__Assigned task__
Keep every line of the data below that has the string "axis" and present those lines.

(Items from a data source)
---*---
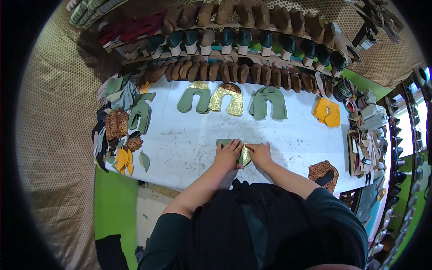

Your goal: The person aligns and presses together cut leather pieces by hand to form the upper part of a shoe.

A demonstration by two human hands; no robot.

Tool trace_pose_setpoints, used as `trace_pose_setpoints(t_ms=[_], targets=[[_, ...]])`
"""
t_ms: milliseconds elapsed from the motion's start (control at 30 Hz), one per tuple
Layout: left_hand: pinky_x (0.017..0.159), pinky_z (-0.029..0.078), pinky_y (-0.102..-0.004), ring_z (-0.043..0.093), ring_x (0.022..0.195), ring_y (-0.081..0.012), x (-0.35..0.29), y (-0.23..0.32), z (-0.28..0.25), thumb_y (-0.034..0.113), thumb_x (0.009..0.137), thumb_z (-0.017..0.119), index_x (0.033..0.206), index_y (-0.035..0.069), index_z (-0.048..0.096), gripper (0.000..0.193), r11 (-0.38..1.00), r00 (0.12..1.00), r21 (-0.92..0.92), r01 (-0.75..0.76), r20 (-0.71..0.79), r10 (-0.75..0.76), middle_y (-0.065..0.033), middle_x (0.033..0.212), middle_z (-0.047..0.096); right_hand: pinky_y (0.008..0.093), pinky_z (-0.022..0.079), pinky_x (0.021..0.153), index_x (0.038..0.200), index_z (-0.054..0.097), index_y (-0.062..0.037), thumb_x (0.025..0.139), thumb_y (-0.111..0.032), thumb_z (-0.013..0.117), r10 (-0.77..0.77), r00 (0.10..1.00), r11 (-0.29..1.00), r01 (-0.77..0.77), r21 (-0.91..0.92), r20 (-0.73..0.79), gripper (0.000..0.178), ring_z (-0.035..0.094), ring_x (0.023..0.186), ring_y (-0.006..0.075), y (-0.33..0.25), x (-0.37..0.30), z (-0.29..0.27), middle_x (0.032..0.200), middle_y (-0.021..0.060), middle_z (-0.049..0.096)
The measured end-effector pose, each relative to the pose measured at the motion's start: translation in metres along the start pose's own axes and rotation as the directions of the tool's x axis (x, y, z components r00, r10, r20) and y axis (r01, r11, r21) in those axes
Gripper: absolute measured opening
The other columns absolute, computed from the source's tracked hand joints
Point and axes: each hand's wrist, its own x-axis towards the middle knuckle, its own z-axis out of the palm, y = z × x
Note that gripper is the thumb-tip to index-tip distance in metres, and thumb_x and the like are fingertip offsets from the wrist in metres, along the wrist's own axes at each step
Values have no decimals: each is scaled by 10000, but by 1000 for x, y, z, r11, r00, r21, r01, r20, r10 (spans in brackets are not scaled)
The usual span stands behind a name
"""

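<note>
At the table's near middle, a green shoe-upper piece [221, 142] lies partly under my left hand [228, 156], which rests flat on it with fingers outstretched. A gold glitter piece [246, 156] sits against the green one between my hands. My right hand [261, 155] is curled, its fingertips pressed at the gold piece's upper edge. Whether the thumb is beneath that edge is hidden. Farther back lie U-shaped uppers: a green one with a gold top [193, 100], a gold one with a leopard-print top [226, 100], and a stack of green ones [268, 103].
The white table [189, 135] has smudges. Yellow cut pieces [327, 112] lie at right, leopard-print material [323, 175] with a dark piece at near right. Scraps [118, 123] crowd the left edge. Shelves of brown shoe lasts [225, 72] stand behind; a holder of tools [360, 153] is right.
</note>
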Motion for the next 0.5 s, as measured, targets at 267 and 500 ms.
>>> trace_pose_setpoints(t_ms=[267,500], targets=[[1142,227,-611,329,1463,-222,2,-5,5,579,608,822,1540,218,342,1109,1000,999,16,-9,-48,10,-1,1609,313,675,200,1138,1220,687,-260,849,-210,629,-421,907,838,394,-377,12,379,452,1336,224,21,-28,-1,1314,39,583],[1144,232,-605,320,1466,-221,8,-2,3,571,624,825,1541,218,338,1097,1000,1000,30,-6,-28,7,-2,1615,298,694,188,1137,1145,699,-227,815,-269,687,-793,609,482,651,-586,24,333,517,1276,158,48,-17,11,1170,-55,646]])
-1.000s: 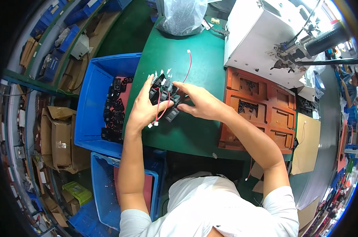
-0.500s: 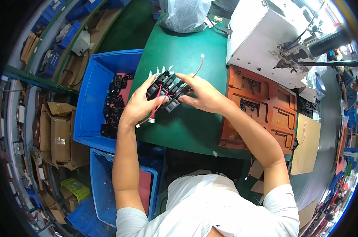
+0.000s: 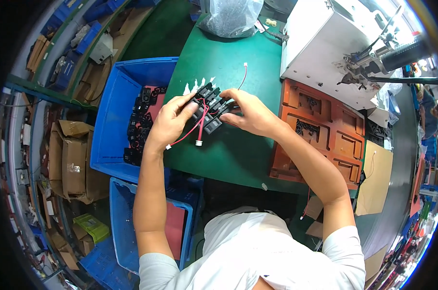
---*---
__Result of this exercise__
The measured end-effector pose, each relative to the pose measured at the motion's start: translation in metres along the start pose's own axes and rotation as the directions of the tool's x axis (x, y, z components r00, r10, r20) and y axis (r01, r11, r21) in those axes
Point and axes: each hand's wrist, its own x-axis towards the middle knuckle, its own z-axis out of the palm, y = z × x

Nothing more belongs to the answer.